Investir dans l'éducation

Enfin, le pontife romain a encouragé la promotion des possibilités d'éducation et l'investissement dans l'éducation. "Les diamants les plus précieux du sol congolais, les enfants de cette nation, doivent bénéficier de solides opportunités éducatives qui leur permettent de tirer le meilleur parti des brillants talents qu'ils possèdent.

"L'éducation est fondamentale, c'est la voie de l'avenir, le chemin à emprunter pour atteindre la pleine liberté de ce pays et du continent africain", a-t-il déclaré. "Il est urgent d'y investir pour préparer des sociétés qui ne seront consolidées que si elles sont bien éduquées, qui ne seront autonomes que si elles sont pleinement conscientes de leur potentiel et capables de le développer avec responsabilité et persévérance". Pourtant, de nombreux enfants ne vont pas à l'école ; combien, au lieu de recevoir une éducation décente, sont exploités !

"Trop d'enfants meurent, soumis au travail forcé dans les mines. Qu'aucun effort ne soit épargné pour dénoncer le fléau du travail des enfants et y mettre fin.

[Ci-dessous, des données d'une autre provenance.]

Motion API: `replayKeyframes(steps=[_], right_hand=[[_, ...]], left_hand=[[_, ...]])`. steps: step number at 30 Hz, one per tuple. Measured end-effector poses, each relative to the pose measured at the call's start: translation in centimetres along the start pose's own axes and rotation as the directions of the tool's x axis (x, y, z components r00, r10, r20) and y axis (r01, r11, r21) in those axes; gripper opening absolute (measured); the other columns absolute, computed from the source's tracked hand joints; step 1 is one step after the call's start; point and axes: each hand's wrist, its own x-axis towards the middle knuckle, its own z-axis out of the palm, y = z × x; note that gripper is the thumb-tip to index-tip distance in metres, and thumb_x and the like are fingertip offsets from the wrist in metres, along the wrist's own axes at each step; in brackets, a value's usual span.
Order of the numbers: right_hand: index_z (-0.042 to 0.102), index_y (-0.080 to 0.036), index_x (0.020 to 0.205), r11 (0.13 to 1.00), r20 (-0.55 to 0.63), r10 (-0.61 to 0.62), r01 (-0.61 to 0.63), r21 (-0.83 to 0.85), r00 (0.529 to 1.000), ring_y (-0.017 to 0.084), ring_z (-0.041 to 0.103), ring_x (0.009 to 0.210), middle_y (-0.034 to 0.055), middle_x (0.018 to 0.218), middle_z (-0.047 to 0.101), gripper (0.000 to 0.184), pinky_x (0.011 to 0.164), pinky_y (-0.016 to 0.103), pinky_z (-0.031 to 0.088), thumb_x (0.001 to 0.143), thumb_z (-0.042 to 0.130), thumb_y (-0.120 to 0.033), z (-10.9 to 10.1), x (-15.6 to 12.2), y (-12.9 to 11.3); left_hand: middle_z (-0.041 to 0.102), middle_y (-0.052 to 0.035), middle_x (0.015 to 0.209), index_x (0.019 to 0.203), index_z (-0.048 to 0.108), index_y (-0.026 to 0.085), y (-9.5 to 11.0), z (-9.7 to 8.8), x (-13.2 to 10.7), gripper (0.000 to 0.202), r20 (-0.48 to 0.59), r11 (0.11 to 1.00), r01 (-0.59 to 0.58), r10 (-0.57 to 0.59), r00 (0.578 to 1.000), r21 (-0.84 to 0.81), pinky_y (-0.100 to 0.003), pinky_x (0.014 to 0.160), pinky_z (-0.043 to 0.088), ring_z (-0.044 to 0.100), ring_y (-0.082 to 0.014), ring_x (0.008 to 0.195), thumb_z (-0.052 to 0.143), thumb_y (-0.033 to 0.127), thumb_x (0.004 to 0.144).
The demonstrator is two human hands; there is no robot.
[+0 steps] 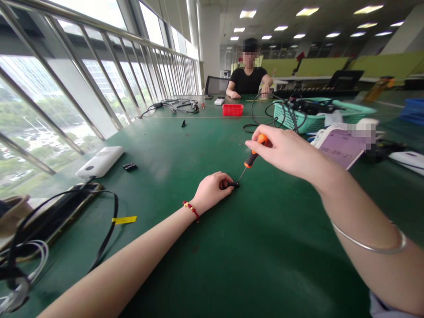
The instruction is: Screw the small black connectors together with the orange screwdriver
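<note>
My right hand (280,148) is closed around the orange and black handle of a screwdriver (251,159). The screwdriver slants down to the left, and its thin metal tip meets the end of a small black part (234,184). With thumb and fingers, my left hand (213,190) pinches that black part against the green tabletop. My fingers cover much of the part, so its exact kind cannot be made out. Whether the tip sits in a screw is too small to tell.
A white power bank (101,161) and a small black piece (130,167) lie at left, near a cable with a yellow tag (124,220). Further back are a red tray (232,110) and a teal basket (291,118). A phone (339,143) stands at right. A person (249,79) sits opposite.
</note>
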Motion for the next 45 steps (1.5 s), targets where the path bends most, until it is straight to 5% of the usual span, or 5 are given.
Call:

Combien de filles sont marginalisées et leur dignité bafouée ! Les enfants, les filles, les jeunes sont l'espoir, ne le laissons pas étouffer, mais cultivons-le avec passion !"

Le Pape célèbre la Sainte Messe aujourd'hui à l'aéroport de Ndolo. Dans l'après-midi, il rencontrera des victimes de la violence dans l'est du pays à la nonciature apostolique. Enfin, il rencontrera des représentants de certaines organisations caritatives, également à la nonciature.